Estelle and Melvin Gelman Library
The George Washington University
General Contractor: Donohoe Construction Company
Architect: cox graae + spack (BH note: Company formats its name w/o initial caps and w/ + sign)
Engineer: Potomac Energy Group Incorporated
Contract Amount: $2,011,920
Start Date: August 1, 2012
Completion Date: August 1, 2013
The Estelle and Melvin Gelman Library is the main library of The George Washington University (GWU), located on its Foggy Bottom campus in downtown Washington, D.C. The seven-story library building contains over two million volumes. For most of the year, parts of the library are open 24/7 for use by students, faculty and staff.
Shapiro & Duncan’s scope of work on this one-year project was actually three jobs in one. The base contract was for gutting and renovating the library’s entire second floor, including all of the plumbing and HVAC work. This required furnishing and installing four new air handling units plus refurbishing one existing unit. On the second floor, we also had to add chilled beams, thermal variable air volume (VAV) diffusers, a sump pump with sewage ejector, and ductwork.

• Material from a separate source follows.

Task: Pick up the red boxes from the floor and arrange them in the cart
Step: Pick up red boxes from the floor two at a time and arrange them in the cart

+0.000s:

The other two jobs that were added to our scope of work were the addition of a new loading dock and replacement of the air handlers in the mechanical penthouse.
The biggest challenges presented by this project involved coordination and logistics. First and foremost, the second floor had to be renovated while the University library was operating 24/7. This meant we had to work around the ongoing life of the university, getting into the building and doing the renovations on weekends and holidays when the fewest students, faculty and staff would be present. The logistical aspect of this project was also very challenging, because our team had to get materials to the site, set up cranes and position needed equipment and materials while the university was in session and student access and foot traffic was an issue.
Our logistical solution had to encompass both exterior and interior logistics. Outside, we were able to ensure smooth delivery and positioning of materials and equipment with street and sidewalk closures that were carefully coordinated with University staff. Inside, notices were sent to students and staff keeping them informed about our construction schedule. In the long run, to keeping this project on schedule required a tremendous amount of upfront planning and day-to-day coordination between the University, general contractor and trades.
The mechanical solution on the second floor was relatively straightforward to implement. In the first phase of the project, our building information modeling (BIM) team produced a BIM drawing of second floor interior renovation. Shapiro & Duncan’s 51,000 square foot fabrication shop in Landover, Maryland also played a key role by prefabbing the second floor hydronic piping system. Again, a major key to our success was the intricate upfront coordination, preplanning and day to day coordination in the field to make sure everything happened on the second floor when it was supposed to happen, so that the library could keep operating with minimal disruptions. For the most part, students and staff hardly even noticed that we were there.
Our work in the library penthouse was added to the original scope of work and issued as a change order. Shapiro & Duncan’s engineering team came out to the site and measured and coordinated with vendors and subcontractors on replacement of four custom-built air handlers and replacement of one existing air handler. After field measuring, our BIM team drew the air handlers and also drew the piping. Then our fab shop put the piping together.
When it came to building the new air handlers in the penthouse, we had to deal with some unique logistical issues. Each 20,000 cfm air handler is eight feet wide, 10 feet tall and 20 feet long. We had to finish building one air handler and have it online, running and tested and then before we could shut down and remove the next air handler we had to run temporary ductwork off the completed unit to take place of the nextunit to be demolished. As soon as the temporary air supply was tied in, our team had to break the unit down in pieces and haul them out the side of building with a crane.
Our project team had five weeks, start to finish, to build each air handler. Each new unit was built in stages. First, the fan section was built and the motor dropped in. Then came the shell, followed by the interior coil and filter section. Once one unit was up and running, air had to be pulled from that unit to feed the newly installed ductwork and tap air from the new unit to the library’s seven floors below.
Not only was this project completed on time and on budget, which certainly pleased the customer, but we succeeded in coordinating all aspects of the library renovation project without having to shut the building down. In fact, we were barely seen at all by students and library staff. Avoiding disruptions to the users was a complex, detail-oriented job. Shapiro & Duncan’s foreman on this project, Key Sovidaray, deserves special accolades for his tremendous effort in maintaining communication and getting things done in an occupied building on a tight schedule. In the final analysis, GWU students were able to come to the library and get their work done. University life went on as if nothing had happened.